### DIRECTIONS FOR THIS TASK
Copy down every line of the data that follows exactly. Omit the pictures.

### DATA SEGMENT
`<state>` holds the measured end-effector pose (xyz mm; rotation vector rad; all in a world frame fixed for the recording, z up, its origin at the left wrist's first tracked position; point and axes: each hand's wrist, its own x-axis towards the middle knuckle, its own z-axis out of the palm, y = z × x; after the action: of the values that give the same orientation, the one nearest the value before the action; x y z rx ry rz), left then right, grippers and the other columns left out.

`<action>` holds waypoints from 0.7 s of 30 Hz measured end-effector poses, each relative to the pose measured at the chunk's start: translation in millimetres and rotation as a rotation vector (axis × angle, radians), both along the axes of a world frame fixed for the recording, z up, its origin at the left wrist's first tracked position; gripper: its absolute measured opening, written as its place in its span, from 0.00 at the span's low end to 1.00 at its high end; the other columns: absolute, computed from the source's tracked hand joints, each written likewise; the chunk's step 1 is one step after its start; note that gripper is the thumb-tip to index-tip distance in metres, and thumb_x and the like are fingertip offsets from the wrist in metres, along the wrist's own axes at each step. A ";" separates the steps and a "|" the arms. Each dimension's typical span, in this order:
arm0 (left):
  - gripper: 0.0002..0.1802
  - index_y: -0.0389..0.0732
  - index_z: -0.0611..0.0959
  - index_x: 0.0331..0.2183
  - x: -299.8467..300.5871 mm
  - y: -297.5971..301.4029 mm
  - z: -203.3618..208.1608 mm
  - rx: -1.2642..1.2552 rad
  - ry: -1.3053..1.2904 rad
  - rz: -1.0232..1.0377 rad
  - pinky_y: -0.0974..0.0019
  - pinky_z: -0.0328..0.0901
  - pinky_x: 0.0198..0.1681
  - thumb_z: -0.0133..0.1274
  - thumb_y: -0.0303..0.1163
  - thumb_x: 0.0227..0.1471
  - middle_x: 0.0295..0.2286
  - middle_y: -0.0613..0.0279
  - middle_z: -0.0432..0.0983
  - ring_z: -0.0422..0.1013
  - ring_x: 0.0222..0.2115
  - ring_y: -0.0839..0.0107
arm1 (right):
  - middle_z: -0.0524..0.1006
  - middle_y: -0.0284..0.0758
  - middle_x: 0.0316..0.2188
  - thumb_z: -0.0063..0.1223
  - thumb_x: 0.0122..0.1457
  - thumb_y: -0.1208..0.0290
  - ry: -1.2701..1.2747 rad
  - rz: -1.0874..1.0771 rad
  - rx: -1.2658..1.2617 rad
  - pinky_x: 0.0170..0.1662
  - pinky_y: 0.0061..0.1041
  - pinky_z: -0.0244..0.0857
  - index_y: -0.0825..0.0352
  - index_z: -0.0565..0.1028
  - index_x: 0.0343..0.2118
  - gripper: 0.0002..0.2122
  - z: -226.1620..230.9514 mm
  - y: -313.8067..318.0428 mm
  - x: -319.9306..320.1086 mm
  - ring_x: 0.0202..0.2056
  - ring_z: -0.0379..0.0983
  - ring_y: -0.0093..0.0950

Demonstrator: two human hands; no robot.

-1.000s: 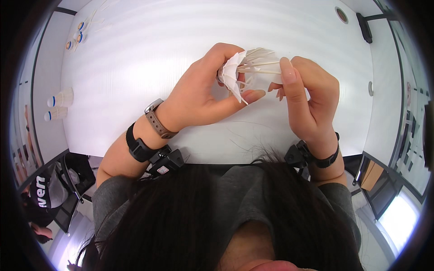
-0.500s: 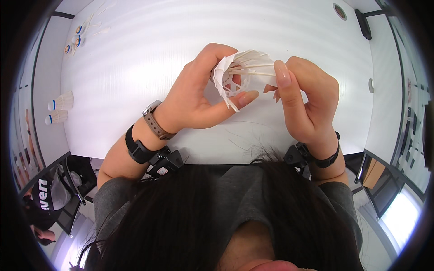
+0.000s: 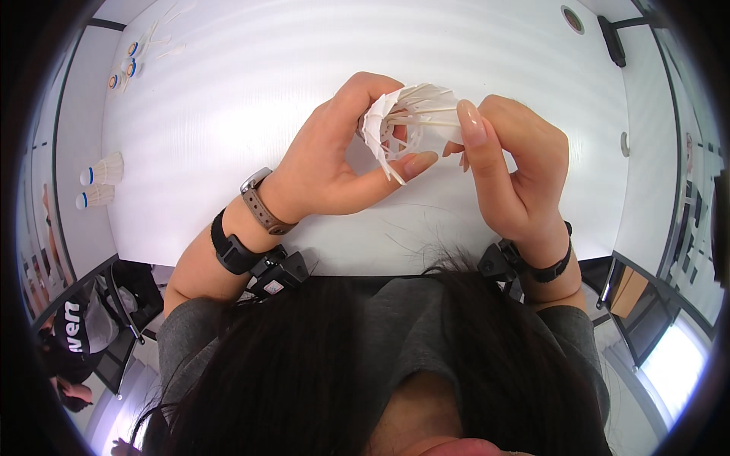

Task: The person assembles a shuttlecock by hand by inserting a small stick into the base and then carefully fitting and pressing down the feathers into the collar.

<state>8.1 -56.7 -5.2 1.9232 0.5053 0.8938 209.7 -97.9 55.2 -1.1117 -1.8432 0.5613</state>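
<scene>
A white feather shuttlecock [image 3: 414, 102] is held above the table, its open end tilted toward me and its feathers uneven around the rim. My left hand [image 3: 334, 156] curls round its left side, with the thumb below and the fingers behind. Between thumb and finger, my right hand [image 3: 517, 163] pinches a feather [image 3: 437, 120] on the right side, near its outer tip. Inside the skirt, pale quills and a white perforated ring show in part. The hand hides the far end, so I cannot tell whether a cork is there.
Two shuttlecocks [image 3: 103, 170] with blue bands lie at the table's left edge. Several blue-rimmed shuttlecock bases [image 3: 134, 68] and loose feathers [image 3: 171, 52] are at the far left. A round grommet [image 3: 572, 20] sits at the far right. Another person [image 3: 72, 342] is at lower left.
The left-hand side of the shuttlecock has turned and shifted slightly rightward, and its inner ring shows less. My right hand still pinches the feather, having moved very slightly left.
</scene>
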 end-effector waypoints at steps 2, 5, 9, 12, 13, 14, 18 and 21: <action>0.30 0.36 0.64 0.49 0.1 0.2 -0.2 0.009 0.006 0.006 0.71 0.65 0.38 0.61 0.31 0.49 0.37 0.62 0.70 0.67 0.36 0.78 | 0.68 0.34 0.13 0.52 0.55 0.82 -0.007 -0.008 -0.011 0.19 0.23 0.54 0.71 0.74 0.22 0.05 -0.5 0.0 0.1 0.15 0.61 0.26; 0.27 0.39 0.72 0.45 5.5 -3.9 -0.7 -0.101 -0.084 0.106 0.70 0.67 0.37 0.64 0.36 0.45 0.32 0.62 0.75 0.72 0.32 0.74 | 0.69 0.34 0.14 0.51 0.56 0.81 -0.020 -0.007 -0.023 0.20 0.23 0.55 0.72 0.75 0.23 0.06 -0.4 0.0 0.3 0.15 0.62 0.26; 0.26 0.39 0.72 0.44 6.6 -3.3 -4.2 -0.079 -0.099 0.120 0.72 0.66 0.33 0.64 0.37 0.45 0.30 0.64 0.74 0.70 0.29 0.76 | 0.71 0.35 0.15 0.50 0.57 0.80 -0.018 -0.021 -0.029 0.21 0.23 0.57 0.71 0.75 0.22 0.07 -1.2 -0.1 -1.5 0.16 0.64 0.27; 0.26 0.39 0.73 0.44 3.9 -2.7 -2.5 -0.116 -0.044 0.125 0.74 0.63 0.29 0.64 0.37 0.45 0.29 0.66 0.73 0.68 0.27 0.79 | 0.72 0.35 0.16 0.49 0.59 0.79 -0.045 -0.047 -0.048 0.21 0.23 0.58 0.70 0.74 0.22 0.09 -3.1 -0.5 -1.9 0.16 0.66 0.28; 0.27 0.37 0.70 0.46 1.2 -1.9 -1.5 -0.121 0.005 0.085 0.73 0.64 0.33 0.62 0.33 0.47 0.32 0.66 0.72 0.67 0.30 0.79 | 0.73 0.35 0.16 0.49 0.59 0.79 -0.039 -0.063 -0.056 0.21 0.23 0.58 0.70 0.74 0.21 0.09 -3.7 -0.3 -2.7 0.17 0.66 0.28; 0.28 0.36 0.67 0.49 -0.2 -1.4 -1.0 -0.126 0.055 0.045 0.72 0.64 0.38 0.61 0.29 0.49 0.35 0.65 0.70 0.66 0.34 0.79 | 0.73 0.35 0.17 0.48 0.60 0.78 -0.033 -0.079 -0.064 0.21 0.23 0.58 0.70 0.74 0.21 0.10 -4.2 -0.2 -3.2 0.17 0.66 0.28; 0.27 0.36 0.68 0.48 1.0 -0.8 -4.2 -0.103 0.003 0.053 0.73 0.64 0.36 0.61 0.30 0.49 0.33 0.66 0.70 0.66 0.33 0.79 | 0.72 0.35 0.17 0.47 0.61 0.77 -0.035 -0.092 -0.112 0.21 0.23 0.58 0.70 0.73 0.21 0.11 -5.7 0.6 -3.0 0.17 0.66 0.29; 0.28 0.38 0.71 0.45 3.7 -0.3 -6.2 -0.065 0.010 0.136 0.72 0.65 0.28 0.62 0.38 0.43 0.30 0.62 0.76 0.72 0.26 0.75 | 0.71 0.35 0.16 0.46 0.62 0.77 -0.037 -0.084 -0.158 0.21 0.25 0.57 0.70 0.73 0.21 0.11 -4.7 0.8 -2.9 0.17 0.65 0.30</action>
<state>11.8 -56.9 -11.4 1.8525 0.6697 0.9431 206.8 -97.1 50.5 -1.3058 -1.7990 0.6498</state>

### EXERCISE ANSWER
`<state>` holds the measured end-effector pose (xyz mm; rotation vector rad; all in a world frame fixed for the recording, z up, its origin at the left wrist's first tracked position; point and axes: each hand's wrist, its own x-axis towards the middle knuckle, its own z-axis out of the palm, y = z × x; after the action: of the values that give the same orientation, the one nearest the value before the action; x y z rx ry rz), left then right, grippers and the other columns left out.

`<action>` holds waypoints from 0.7 s of 30 Hz measured end-effector poses, each relative to the pose measured at the chunk's start: translation in millimetres and rotation as a rotation vector (axis × angle, radians), both along the axes of a world frame fixed for the recording, z up, its origin at the left wrist's first tracked position; gripper: its absolute measured opening, written as its place in its span, from 0.00 at the span's low end to 1.00 at its high end; the other columns: absolute, computed from the source's tracked hand joints, each written likewise; the chunk's step 1 is one step after its start; note that gripper is the thumb-tip to index-tip distance in metres, and thumb_x and the like are fingertip offsets from the wrist in metres, along the wrist's own axes at each step. A ";" separates the steps and a "|" the arms. Each dimension's typical span, in this order:
arm0 (left):
  - gripper: 0.0002..0.1802
  - index_y: -0.0389..0.0732
  - index_z: -0.0611..0.0959
  - index_x: 0.0331..0.2183
  - x: -299.8467..300.5871 mm
  - y: -297.5971..301.4029 mm
  - z: -203.3618..208.1608 mm
  - rx: -1.2642..1.2552 rad
  - ry: -1.3053..1.2904 rad
  - rz: -1.0232..1.0377 rad
  - pinky_y: -0.0974..0.0019
  - pinky_z: -0.0328..0.0901
  - pinky_x: 0.0198..0.1681
  - thumb_z: -0.0133..0.1274
  - thumb_y: -0.0303..0.1163
  - thumb_x: 0.0227..0.1471
  - middle_x: 0.0295..0.2286
  - middle_y: -0.0613..0.0279
  - middle_z: -0.0432..0.0983
  - ring_z: -0.0422..0.1013
  - ring_x: 0.0222..0.2115
  - ring_y: -0.0839..0.0107
arm1 (right):
  - middle_z: -0.0524..0.1006
  - middle_y: -0.0284..0.0758
  - middle_x: 0.0316..0.2188
  - thumb_z: -0.0063..0.1223
  - thumb_x: 0.0122..0.1457
  - thumb_y: -0.1208..0.0290
  - ry: -1.2701..1.2747 rad
  - rz: -1.0874..1.0771 rad
  - rx: -1.2658..1.2617 rad
  - pinky_x: 0.0170..0.1662
  - pinky_y: 0.0061..0.1041
  - pinky_z: -0.0244..0.0857
  - index_y: -0.0825..0.0352
  - index_z: -0.0565..0.1028
  - index_x: 0.0343..0.2118
  - gripper: 0.0002..0.2122
  - z: -226.1620..230.9514 mm
  - y: -313.8067..318.0428 mm
  - x: -319.9306..320.1086 mm
  - ring_x: 0.0202..0.2056
  - ring_z: -0.0379..0.0983
  - ring_y: -0.0093..0.0950

Demonstrator: two human hands; no robot.

-1.000s: 
-0.500s: 
+0.000s: 

Task: The person assembles a shuttlecock by hand by inserting a small stick into the base and then carefully fitting and pressing down the feathers into the collar.

<state>8.1 -56.7 -5.2 1.9232 0.5053 0.8938 209.7 -97.9 55.2 -1.1117 -1.8432 0.5613</state>
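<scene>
A white feather shuttlecock [image 3: 414, 102] is held above the table, its open end tilted toward me and its feathers uneven around the rim. My left hand [image 3: 334, 156] curls round its left side, with the thumb below and the fingers behind. Between thumb and finger, my right hand [image 3: 517, 163] pinches a feather [image 3: 437, 120] on the right side, near its outer tip. Inside the skirt, pale quills and a white perforated ring show in part. The hand hides the far end, so I cannot tell whether a cork is there.
Two shuttlecocks [image 3: 103, 170] with blue bands lie at the table's left edge. Several blue-rimmed shuttlecock bases [image 3: 134, 68] and loose feathers [image 3: 171, 52] are at the far left. A round grommet [image 3: 572, 20] sits at the far right. Another person [image 3: 72, 342] is at lower left.
The left-hand side of the shuttlecock has turned and shifted slightly rightward, and its inner ring shows less. My right hand still pinches the feather, having moved very slightly left.
</scene>
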 end-effector waypoints at steps 2, 5, 9, 12, 13, 14, 18 and 21: <action>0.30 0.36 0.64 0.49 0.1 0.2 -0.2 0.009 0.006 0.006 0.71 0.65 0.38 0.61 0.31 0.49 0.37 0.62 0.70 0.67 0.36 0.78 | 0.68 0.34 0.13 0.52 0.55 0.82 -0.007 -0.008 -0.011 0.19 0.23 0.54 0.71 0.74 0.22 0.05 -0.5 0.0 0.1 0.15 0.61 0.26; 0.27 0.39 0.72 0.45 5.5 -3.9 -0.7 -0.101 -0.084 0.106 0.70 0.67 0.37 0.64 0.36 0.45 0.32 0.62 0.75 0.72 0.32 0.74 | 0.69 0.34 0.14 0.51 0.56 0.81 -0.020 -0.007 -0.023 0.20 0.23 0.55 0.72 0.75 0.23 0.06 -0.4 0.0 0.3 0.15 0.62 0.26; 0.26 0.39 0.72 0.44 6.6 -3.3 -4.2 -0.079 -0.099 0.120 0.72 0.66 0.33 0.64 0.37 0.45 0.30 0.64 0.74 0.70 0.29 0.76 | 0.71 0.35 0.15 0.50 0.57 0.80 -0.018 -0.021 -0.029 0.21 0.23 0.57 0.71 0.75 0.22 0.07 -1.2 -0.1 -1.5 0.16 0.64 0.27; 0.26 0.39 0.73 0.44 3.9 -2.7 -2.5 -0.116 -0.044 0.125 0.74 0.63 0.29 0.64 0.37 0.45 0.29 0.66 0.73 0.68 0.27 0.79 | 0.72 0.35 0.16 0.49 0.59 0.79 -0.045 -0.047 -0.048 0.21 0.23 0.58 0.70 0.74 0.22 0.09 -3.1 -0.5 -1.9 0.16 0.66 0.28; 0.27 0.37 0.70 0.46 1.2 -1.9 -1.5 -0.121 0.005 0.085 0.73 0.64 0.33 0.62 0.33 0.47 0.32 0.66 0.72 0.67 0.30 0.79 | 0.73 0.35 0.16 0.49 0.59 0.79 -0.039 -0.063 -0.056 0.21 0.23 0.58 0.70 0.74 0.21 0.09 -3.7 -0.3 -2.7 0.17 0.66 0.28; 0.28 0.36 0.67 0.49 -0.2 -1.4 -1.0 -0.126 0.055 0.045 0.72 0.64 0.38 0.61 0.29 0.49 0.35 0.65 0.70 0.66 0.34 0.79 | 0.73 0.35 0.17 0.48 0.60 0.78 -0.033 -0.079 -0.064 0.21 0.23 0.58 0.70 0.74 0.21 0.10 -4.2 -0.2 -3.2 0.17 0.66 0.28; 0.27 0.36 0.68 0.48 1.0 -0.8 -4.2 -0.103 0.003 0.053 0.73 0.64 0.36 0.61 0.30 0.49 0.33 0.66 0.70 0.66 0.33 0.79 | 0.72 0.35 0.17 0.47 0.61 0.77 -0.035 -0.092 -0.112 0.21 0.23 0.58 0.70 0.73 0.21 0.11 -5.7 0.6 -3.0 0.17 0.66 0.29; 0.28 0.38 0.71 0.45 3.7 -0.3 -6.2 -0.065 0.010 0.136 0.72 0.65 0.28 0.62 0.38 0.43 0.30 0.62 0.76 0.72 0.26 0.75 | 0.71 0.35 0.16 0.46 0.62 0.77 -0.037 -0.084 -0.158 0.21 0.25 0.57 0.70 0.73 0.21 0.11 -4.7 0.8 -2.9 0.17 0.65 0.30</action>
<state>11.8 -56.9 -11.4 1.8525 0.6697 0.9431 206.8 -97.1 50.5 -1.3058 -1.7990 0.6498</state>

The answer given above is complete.